The Tennessee Volunteers men's track and field program represents the University of Tennessee in the sport of track and field.  The indoor and outdoor programs compete in Division I of the National Collegiate Athletic Association (NCAA) and the Southeastern Conference (SEC).  The Vols host their home outdoor meets at the newly renovated Tom Black Track at LaPorte Stadium, located on the university's Knoxville, Tennessee campus. Their rich tradition of success features 4 national titles, 7 finishes as national runner-ups, 62 NCAA individual champions, numerous All-Americans, 25 Olympians, 43 SEC championships (a conference-leading 25 outdoor wins), and 108 combined scoring appearances in the NCAA indoor and outdoor championships.

History 
The Tennessee Volunteers men's track and field program began in 1901 and first started intercollegiate competition in 1909 when the SIAA was formed. Records before the 1921 season were not kept, and are therefore incomplete. The Vols did not compete in the 1918 and 1919 seasons due to World War I. The team later joined the Southeastern Conference in 1933 where they have competed for the past 75 years. The sport was also kept on hold from 1943–1946 because of World War II and would later resume outdoor meets in 1947 and indoor meets in 1960.
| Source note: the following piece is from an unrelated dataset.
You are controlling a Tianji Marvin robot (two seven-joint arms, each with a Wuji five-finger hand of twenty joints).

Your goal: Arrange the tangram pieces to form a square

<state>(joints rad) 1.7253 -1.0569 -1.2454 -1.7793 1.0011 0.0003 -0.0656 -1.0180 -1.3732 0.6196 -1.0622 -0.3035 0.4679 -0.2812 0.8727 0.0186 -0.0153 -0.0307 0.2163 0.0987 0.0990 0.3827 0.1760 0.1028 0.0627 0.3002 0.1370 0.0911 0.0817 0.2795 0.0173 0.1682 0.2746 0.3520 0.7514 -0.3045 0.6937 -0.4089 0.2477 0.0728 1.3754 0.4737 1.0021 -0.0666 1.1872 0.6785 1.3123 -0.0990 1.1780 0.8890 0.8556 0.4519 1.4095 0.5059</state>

Since the formation of the SEC the Tennessee Volunteers have been a consistent force in competition winning a combined 43 SEC titles, 3 NCAA Outdoor Track & Field Championships and 1 NCAA Indoor Track & Field Championship.

Several coaches are responsible for the historical success of the UT track & field program. Chuck Rohe finished with a record of 87–10 (.896) and won an astonishing 15 consecutive SEC titles. Stan Huntsman took over the program in 1971 and would continue the success started by Rohe. During his tenure he led the Vols to a record of 93-26-3 (.775), 20 SEC titles and won the program's first NCAA title. In 1986 Doug Brown became the 4th coach for the Vols track & field team and finished with a 53–8 (.869) record and won 4 SEC titles and 1 NCAA title. Bill Webb took the program over following the 1995 season and would finish with a 52–1 (.981) record and an unprecedented 4 SEC titles and 2 NCAA titles, becoming the first coach to win multiple national titles at Tennessee.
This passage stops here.